Scale Control Processor Test-Chip

Unknown author (2007-01-12)

We are investigating vector-thread architectures which provide competitive performance and efficiency across a broad class of application domains. Vector-thread architectures unify data-level, thread-level, and instruction-level parallelism, providing new ways of parallelizing codes that are difficult to vectorize or that incur excessive synchronization costs when multithreaded. To illustrate these ideas we have developed the Scale processor, which is an example of a vector-thread architecture designed for low-power and high-performance embedded systems. The prototype includes a single-issue 32-bit RISC control processor, a vector-thread unit which supports up to 128 virtual processor threads and can execute up to 16 instructions per cycle, and a 32 KB shared primary cache.Since the Scale Vector-Thread Processor is a large and complex design (especially for an academic project), we first designed and fabricated the Scale Test Chip (STC1). STC1 includes a simplified version of the Scale control processor, 8 KB of RAM, a host interface, and a custom clock generator. STC1 helped mitigate the risk involved in fabricating the full Scale chip in several ways. First, we were able to establish and test our CAD toolflow. Our toolflow included several custom tools which had not previously been used in any tapeouts. Second, we were able to better characterize our target package and process.
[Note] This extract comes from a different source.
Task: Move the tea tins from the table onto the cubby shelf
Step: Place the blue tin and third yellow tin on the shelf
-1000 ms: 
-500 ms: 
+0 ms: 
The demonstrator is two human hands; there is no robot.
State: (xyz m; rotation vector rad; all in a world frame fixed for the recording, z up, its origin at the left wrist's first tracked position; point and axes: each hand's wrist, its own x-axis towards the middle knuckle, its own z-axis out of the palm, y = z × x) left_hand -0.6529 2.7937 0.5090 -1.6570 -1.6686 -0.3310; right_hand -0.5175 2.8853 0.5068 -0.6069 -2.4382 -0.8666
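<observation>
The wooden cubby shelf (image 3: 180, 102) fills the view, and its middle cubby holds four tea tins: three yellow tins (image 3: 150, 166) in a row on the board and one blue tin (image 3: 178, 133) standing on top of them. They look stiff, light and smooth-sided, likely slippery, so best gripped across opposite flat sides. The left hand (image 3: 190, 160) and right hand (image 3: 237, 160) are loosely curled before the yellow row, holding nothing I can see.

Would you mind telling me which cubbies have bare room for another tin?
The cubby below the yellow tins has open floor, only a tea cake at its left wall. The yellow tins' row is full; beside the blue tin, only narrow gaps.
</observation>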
For example, STC1 enabled us to better correlate the static timing numbers from our CAD tools with actual silicon and also to characterize the expected rise/fall times of our external signal pins. Finally, STC1 allowed us to test our custom clock generator. We used our experiences with STC1 to help us implement the Scale vector-thread processor. Scale was taped out on October 15, 2006 and it is currently being fabricated through MOSIS. This report discusses the fabrication of STC1 and presents power and performance results.